This eliminates the tiresome step of having to extract randomly-placed stuff from the machine and locate individual items in their designated spaces (our knives, forks and spoons merrily exchange partners in the cutlery drawer about twice a week, when all elements of any two of the three sets are being washed).

This requires three complete sets of cutlery+crockery. The main difficulty with that, aside from cost, is that unless I want to spend a lot of time neatly packing each tray (and I really don’t) the machine itself may have to be bigger than normal (ie wider). I figure that’s a small price to pay for minimising the downsides of all this endless shovelling and display of filthy kitchen things.
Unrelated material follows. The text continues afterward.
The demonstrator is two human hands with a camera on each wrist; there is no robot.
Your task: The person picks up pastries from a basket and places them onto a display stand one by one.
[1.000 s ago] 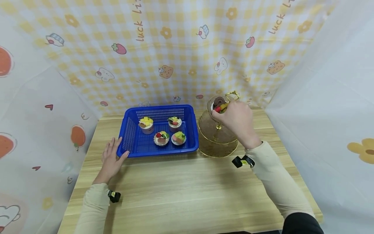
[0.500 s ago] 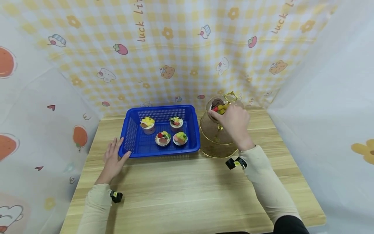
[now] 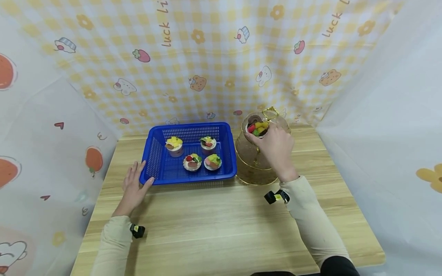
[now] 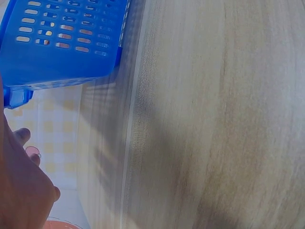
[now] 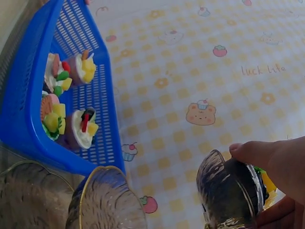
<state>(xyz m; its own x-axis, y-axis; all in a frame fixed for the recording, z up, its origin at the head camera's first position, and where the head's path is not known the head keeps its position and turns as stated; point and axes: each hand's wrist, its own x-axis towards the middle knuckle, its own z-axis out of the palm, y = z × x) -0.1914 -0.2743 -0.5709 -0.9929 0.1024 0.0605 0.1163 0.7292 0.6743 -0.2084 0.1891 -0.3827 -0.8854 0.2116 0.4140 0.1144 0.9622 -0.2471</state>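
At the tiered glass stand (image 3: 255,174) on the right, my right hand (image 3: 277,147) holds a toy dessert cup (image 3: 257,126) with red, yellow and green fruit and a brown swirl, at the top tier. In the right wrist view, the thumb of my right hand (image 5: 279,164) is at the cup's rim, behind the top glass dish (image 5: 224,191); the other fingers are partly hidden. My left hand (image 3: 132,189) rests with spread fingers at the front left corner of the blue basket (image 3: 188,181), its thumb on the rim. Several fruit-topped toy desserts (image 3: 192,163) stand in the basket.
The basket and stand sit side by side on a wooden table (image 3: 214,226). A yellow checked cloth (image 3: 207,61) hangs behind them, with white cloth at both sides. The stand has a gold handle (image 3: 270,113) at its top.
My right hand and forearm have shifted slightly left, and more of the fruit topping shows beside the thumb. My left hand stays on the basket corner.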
There would obviously no requirement to store dishes in cupboards any more, since they would all be involved in the eternal waiting, washing, feeding cycle.
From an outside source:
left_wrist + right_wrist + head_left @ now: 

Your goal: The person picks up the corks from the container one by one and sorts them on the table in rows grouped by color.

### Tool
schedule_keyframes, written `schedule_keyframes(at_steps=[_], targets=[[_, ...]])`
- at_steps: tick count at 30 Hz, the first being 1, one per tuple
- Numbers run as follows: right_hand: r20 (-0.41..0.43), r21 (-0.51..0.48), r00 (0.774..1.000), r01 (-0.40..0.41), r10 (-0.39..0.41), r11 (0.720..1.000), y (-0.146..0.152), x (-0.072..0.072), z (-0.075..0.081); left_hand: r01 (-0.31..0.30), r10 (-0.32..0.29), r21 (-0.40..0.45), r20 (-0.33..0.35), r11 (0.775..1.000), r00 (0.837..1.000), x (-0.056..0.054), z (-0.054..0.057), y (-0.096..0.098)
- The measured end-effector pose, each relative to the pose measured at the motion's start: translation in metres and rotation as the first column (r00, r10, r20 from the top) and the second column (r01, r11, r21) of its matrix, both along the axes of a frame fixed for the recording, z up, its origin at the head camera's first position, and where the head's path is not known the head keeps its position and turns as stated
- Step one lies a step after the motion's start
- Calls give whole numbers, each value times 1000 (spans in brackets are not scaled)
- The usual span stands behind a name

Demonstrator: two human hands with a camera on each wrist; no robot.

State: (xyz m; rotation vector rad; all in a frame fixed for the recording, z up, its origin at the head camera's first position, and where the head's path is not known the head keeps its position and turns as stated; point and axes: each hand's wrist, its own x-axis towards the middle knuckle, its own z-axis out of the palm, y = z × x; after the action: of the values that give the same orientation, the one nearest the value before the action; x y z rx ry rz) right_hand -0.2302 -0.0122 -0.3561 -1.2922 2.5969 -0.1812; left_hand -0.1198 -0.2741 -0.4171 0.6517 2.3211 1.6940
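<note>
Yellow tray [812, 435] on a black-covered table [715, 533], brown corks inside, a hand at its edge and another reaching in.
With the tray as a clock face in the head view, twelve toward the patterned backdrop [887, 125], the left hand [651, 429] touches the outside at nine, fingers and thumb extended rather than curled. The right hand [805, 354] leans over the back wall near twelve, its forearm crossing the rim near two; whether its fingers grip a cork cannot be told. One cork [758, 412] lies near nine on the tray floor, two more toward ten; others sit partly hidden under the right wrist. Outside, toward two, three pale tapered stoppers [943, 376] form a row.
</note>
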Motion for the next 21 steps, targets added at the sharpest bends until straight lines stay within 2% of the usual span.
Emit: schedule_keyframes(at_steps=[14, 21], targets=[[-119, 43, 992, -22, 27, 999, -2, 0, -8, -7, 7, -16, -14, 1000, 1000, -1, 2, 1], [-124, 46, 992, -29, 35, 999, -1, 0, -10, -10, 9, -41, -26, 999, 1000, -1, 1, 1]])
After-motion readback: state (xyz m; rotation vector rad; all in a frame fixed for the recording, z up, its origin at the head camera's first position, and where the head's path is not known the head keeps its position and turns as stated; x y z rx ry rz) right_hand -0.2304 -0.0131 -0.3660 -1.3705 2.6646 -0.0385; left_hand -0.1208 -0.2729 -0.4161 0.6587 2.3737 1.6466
Ideally, I’d like to get such a system built into our dining table, so that, at the press of a button, the three trays circulate -the dirty stuff disappears and the clean stuff emerges.

#18: Multimedials

Medals have always interested me, both as beautiful objects and because of what they represent. They act primarily as part of the extended phenotype, providing women with increased information about the reproductive fitness of their wearers.

Medals also make a promise to young men that bravery in battle will make them more attractive. As a means of celebrating that bravery, whilst also combatting war, today’s invention is the multimedial: a minor variant on the clamshell mobile phone. These can be worn just as medals currently are, but with each able to show images on an electronic display when worn in the open position.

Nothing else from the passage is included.